**WHAT IS EXPECTED:** Nothing in the records may change when you print them out again.

● ● ● ● ●

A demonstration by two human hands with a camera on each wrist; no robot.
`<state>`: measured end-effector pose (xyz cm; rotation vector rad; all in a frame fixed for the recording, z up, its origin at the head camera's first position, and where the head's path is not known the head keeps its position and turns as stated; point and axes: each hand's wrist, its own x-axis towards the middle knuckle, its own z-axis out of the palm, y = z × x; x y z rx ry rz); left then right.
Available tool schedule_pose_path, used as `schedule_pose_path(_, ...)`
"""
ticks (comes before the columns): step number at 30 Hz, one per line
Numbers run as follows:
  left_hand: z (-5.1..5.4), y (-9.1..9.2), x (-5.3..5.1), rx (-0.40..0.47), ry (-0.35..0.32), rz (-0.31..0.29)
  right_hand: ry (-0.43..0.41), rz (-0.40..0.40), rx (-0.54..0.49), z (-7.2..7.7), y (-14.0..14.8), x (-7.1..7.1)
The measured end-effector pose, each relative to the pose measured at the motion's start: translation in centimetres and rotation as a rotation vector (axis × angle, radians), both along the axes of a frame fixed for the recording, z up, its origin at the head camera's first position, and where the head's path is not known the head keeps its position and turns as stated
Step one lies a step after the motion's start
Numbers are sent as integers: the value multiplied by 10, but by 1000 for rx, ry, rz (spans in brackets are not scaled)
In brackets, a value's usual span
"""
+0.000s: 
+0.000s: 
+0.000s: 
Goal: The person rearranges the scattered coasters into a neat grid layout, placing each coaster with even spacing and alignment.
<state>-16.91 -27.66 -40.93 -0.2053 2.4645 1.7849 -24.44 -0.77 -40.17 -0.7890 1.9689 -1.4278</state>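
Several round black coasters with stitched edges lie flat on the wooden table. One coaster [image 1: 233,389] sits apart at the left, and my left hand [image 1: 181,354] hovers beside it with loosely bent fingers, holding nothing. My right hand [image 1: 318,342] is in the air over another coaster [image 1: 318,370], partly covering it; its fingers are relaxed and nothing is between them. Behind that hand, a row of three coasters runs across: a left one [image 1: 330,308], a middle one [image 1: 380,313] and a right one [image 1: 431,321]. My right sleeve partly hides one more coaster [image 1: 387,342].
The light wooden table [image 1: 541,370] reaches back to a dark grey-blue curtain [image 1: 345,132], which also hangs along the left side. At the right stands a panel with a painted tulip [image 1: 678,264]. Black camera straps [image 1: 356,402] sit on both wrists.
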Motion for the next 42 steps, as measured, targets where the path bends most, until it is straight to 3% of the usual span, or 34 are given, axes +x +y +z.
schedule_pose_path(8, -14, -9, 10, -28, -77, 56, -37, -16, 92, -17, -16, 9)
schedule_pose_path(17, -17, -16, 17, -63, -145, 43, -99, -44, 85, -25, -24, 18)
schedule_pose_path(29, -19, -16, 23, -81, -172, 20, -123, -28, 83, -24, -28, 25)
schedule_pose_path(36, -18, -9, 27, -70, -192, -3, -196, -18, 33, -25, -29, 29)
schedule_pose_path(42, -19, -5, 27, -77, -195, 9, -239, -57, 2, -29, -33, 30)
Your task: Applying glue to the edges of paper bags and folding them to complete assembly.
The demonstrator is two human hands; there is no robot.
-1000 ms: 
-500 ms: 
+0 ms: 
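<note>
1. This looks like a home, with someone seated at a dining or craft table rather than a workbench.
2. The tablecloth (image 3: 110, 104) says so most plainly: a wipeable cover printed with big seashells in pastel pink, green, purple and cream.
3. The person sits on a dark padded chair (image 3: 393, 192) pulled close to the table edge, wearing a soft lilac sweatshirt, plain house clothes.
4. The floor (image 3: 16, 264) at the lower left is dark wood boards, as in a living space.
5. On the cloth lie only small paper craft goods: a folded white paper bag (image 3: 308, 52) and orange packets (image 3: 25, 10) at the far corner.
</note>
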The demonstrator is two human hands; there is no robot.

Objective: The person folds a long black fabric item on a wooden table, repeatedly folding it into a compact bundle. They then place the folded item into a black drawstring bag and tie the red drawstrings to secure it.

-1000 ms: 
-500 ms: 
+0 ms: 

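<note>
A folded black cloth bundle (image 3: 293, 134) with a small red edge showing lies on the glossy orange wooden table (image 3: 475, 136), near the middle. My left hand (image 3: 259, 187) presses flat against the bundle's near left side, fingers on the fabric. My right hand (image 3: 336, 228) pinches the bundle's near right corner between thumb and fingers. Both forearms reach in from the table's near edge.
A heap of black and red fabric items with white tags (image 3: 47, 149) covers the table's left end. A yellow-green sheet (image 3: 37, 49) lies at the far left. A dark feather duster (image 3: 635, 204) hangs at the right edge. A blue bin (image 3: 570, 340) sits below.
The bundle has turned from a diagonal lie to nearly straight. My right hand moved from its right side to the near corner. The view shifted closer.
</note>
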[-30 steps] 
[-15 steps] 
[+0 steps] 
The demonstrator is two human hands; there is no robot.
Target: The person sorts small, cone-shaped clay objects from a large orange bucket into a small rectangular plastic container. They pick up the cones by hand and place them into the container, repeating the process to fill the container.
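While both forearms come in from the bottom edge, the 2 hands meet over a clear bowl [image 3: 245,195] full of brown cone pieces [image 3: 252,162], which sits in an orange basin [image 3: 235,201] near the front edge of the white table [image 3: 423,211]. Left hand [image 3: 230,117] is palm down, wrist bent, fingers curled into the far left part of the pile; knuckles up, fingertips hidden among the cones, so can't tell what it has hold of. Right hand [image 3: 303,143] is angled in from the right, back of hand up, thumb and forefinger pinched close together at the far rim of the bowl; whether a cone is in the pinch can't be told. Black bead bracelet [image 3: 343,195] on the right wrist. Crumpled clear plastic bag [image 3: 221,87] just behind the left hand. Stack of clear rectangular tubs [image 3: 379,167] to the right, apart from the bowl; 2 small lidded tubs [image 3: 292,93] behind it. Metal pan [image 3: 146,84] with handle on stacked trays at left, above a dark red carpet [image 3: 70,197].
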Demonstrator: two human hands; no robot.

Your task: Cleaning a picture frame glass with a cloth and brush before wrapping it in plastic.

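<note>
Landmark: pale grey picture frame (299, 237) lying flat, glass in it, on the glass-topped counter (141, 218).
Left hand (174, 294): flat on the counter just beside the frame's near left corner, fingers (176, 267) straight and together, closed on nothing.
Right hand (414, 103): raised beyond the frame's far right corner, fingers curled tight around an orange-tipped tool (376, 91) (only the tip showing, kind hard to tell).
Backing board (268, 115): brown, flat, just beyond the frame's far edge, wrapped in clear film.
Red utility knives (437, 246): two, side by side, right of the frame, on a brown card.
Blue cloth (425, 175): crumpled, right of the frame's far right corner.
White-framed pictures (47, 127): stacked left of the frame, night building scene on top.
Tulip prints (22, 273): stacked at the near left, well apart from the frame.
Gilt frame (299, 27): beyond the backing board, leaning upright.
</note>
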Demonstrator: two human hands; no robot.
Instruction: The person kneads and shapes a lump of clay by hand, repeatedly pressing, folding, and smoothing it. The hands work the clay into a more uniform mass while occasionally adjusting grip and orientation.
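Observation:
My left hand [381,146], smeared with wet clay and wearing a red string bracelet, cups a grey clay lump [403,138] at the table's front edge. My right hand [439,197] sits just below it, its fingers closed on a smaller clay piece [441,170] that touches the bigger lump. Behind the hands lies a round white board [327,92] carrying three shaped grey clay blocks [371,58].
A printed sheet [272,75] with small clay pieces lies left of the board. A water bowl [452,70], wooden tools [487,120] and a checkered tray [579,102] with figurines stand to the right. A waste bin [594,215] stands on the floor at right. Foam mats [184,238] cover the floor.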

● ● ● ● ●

**YOUR SOLUTION:**
A demonstration by two human hands with a camera on each wrist; no robot.
`<state>`: measured end-effector pose (xyz cm; rotation vector rad; all in a frame fixed for the recording, z up, its origin at the head camera's first position, and where the head's path is not known the head keeps its position and turns as stated; point and axes: each hand's wrist, its own x-axis towards the middle knuckle, its own z-axis out of the palm, y = z × x; x y z rx ry rz); left then right.
Available tool schedule_pose_path, used as `schedule_pose_path(_, ...)`
"""
ticks (comes before the columns): step number at 30 Hz, one per line
Numbers run as follows:
  left_hand: z (-5.1..5.4), y (-9.1..9.2), x (-5.3..5.1), rx (-0.40..0.47), ry (-0.35..0.32), rz (-0.31..0.29)
  right_hand: ry (-0.43..0.41), rz (-0.40..0.40), rx (-0.54..0.49), z (-7.2..7.7), y (-14.0..14.8), x (-7.1..7.1)
The measured end-effector pose, each relative to the pose measured at the motion's start: translation in centimetres and rotation as a rotation vector (axis × angle, radians), both along the axes of a frame fixed for the recording, z up, its origin at the head camera's first position, and where the head's path is not known the head keeps its position and turns as stated
Step one lies a step after the motion's start
Numbers are sent as integers: the value multiplied by 10, but by 1000 for rx, ry, rz (spans in brackets are not scaled)
In brackets, a value's usual span
"""
+0.000s: 
+0.000s: 
+0.000s: 
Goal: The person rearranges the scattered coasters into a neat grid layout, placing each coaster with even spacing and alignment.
<state>-16.91 -27.66 -40.93 -0.2053 2.4645 1.7849 -24.44 -0.77 -40.17 -0.7890 1.9689 -1.4278</state>
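Several round black coasters with stitched edges lie flat on the wooden table. One coaster [image 1: 233,389] sits apart at the left, and my left hand [image 1: 181,354] hovers beside it with loosely bent fingers, holding nothing. My right hand [image 1: 318,342] is in the air over another coaster [image 1: 318,370], partly covering it; its fingers are relaxed and nothing is between them. Behind that hand, a row of three coasters runs across: a left one [image 1: 330,308], a middle one [image 1: 380,313] and a right one [image 1: 431,321]. My right sleeve partly hides one more coaster [image 1: 387,342].
The light wooden table [image 1: 541,370] reaches back to a dark grey-blue curtain [image 1: 345,132], which also hangs along the left side. At the right stands a panel with a painted tulip [image 1: 678,264]. Black camera straps [image 1: 356,402] sit on both wrists.
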Motion for the next 42 steps, as measured, targets where the path bends most, until it is straight to 3% of the usual span, or 34 are given, axes +x +y +z.
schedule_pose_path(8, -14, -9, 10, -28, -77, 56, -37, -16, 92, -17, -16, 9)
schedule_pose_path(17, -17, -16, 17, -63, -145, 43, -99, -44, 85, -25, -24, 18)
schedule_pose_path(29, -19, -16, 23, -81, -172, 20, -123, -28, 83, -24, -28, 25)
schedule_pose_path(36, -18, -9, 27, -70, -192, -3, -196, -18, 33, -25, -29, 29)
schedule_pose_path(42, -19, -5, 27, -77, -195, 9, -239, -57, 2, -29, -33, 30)
Your task: Applying glue to the edges of paper bags and folding them to complete assembly.
The demonstrator is two human hands; there is no robot.
-1000 ms: 
-500 ms: 
+0 ms: 
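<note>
1. This looks like a home, with someone seated at a dining or craft table rather than a workbench.
2. The tablecloth (image 3: 110, 104) says so most plainly: a wipeable cover printed with big seashells in pastel pink, green, purple and cream.
3. The person sits on a dark padded chair (image 3: 393, 192) pulled close to the table edge, wearing a soft lilac sweatshirt, plain house clothes.
4. The floor (image 3: 16, 264) at the lower left is dark wood boards, as in a living space.
5. On the cloth lie only small paper craft goods: a folded white paper bag (image 3: 308, 52) and orange packets (image 3: 25, 10) at the far corner.
</note>
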The demonstrator is two human hands; there is no robot.

Objective: The person folds a long black fabric item on a wooden table, repeatedly folding it into a compact bundle. They then place the folded item into a black drawstring bag and tie the red drawstrings to secure it.

-1000 ms: 
-500 ms: 
+0 ms: 

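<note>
A folded black cloth bundle (image 3: 293, 134) with a small red edge showing lies on the glossy orange wooden table (image 3: 475, 136), near the middle. My left hand (image 3: 259, 187) presses flat against the bundle's near left side, fingers on the fabric. My right hand (image 3: 336, 228) pinches the bundle's near right corner between thumb and fingers. Both forearms reach in from the table's near edge.
A heap of black and red fabric items with white tags (image 3: 47, 149) covers the table's left end. A yellow-green sheet (image 3: 37, 49) lies at the far left. A dark feather duster (image 3: 635, 204) hangs at the right edge. A blue bin (image 3: 570, 340) sits below.
The bundle has turned from a diagonal lie to nearly straight. My right hand moved from its right side to the near corner. The view shifted closer.
</note>
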[-30 steps] 
[-15 steps] 
[+0 steps] 
The demonstrator is two human hands; there is no robot.
Target: The person sorts small, cone-shaped clay objects from a large orange bucket into a small rectangular plastic container. They pick up the cones by hand and place them into the container, repeating the process to fill the container.
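While both forearms come in from the bottom edge, the 2 hands meet over a clear bowl [image 3: 245,195] full of brown cone pieces [image 3: 252,162], which sits in an orange basin [image 3: 235,201] near the front edge of the white table [image 3: 423,211]. Left hand [image 3: 230,117] is palm down, wrist bent, fingers curled into the far left part of the pile; knuckles up, fingertips hidden among the cones, so can't tell what it has hold of. Right hand [image 3: 303,143] is angled in from the right, back of hand up, thumb and forefinger pinched close together at the far rim of the bowl; whether a cone is in the pinch can't be told. Black bead bracelet [image 3: 343,195] on the right wrist. Crumpled clear plastic bag [image 3: 221,87] just behind the left hand. Stack of clear rectangular tubs [image 3: 379,167] to the right, apart from the bowl; 2 small lidded tubs [image 3: 292,93] behind it. Metal pan [image 3: 146,84] with handle on stacked trays at left, above a dark red carpet [image 3: 70,197].
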Demonstrator: two human hands; no robot.

Your task: Cleaning a picture frame glass with a cloth and brush before wrapping it in plastic.

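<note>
Landmark: pale grey picture frame (299, 237) lying flat, glass in it, on the glass-topped counter (141, 218).
Left hand (174, 294): flat on the counter just beside the frame's near left corner, fingers (176, 267) straight and together, closed on nothing.
Right hand (414, 103): raised beyond the frame's far right corner, fingers curled tight around an orange-tipped tool (376, 91) (only the tip showing, kind hard to tell).
Backing board (268, 115): brown, flat, just beyond the frame's far edge, wrapped in clear film.
Red utility knives (437, 246): two, side by side, right of the frame, on a brown card.
Blue cloth (425, 175): crumpled, right of the frame's far right corner.
White-framed pictures (47, 127): stacked left of the frame, night building scene on top.
Tulip prints (22, 273): stacked at the near left, well apart from the frame.
Gilt frame (299, 27): beyond the backing board, leaning upright.
</note>
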Demonstrator: two human hands; no robot.
Instruction: The person kneads and shapes a lump of clay by hand, repeatedly pressing, folding, and smoothing it. The hands work the clay into a more uniform mass while occasionally adjusting grip and orientation.
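Observation:
My left hand [381,146], smeared with wet clay and wearing a red string bracelet, cups a grey clay lump [403,138] at the table's front edge. My right hand [439,197] sits just below it, its fingers closed on a smaller clay piece [441,170] that touches the bigger lump. Behind the hands lies a round white board [327,92] carrying three shaped grey clay blocks [371,58].
A printed sheet [272,75] with small clay pieces lies left of the board. A water bowl [452,70], wooden tools [487,120] and a checkered tray [579,102] with figurines stand to the right. A waste bin [594,215] stands on the floor at right. Foam mats [184,238] cover the floor.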

At this stage, the exercise is finished.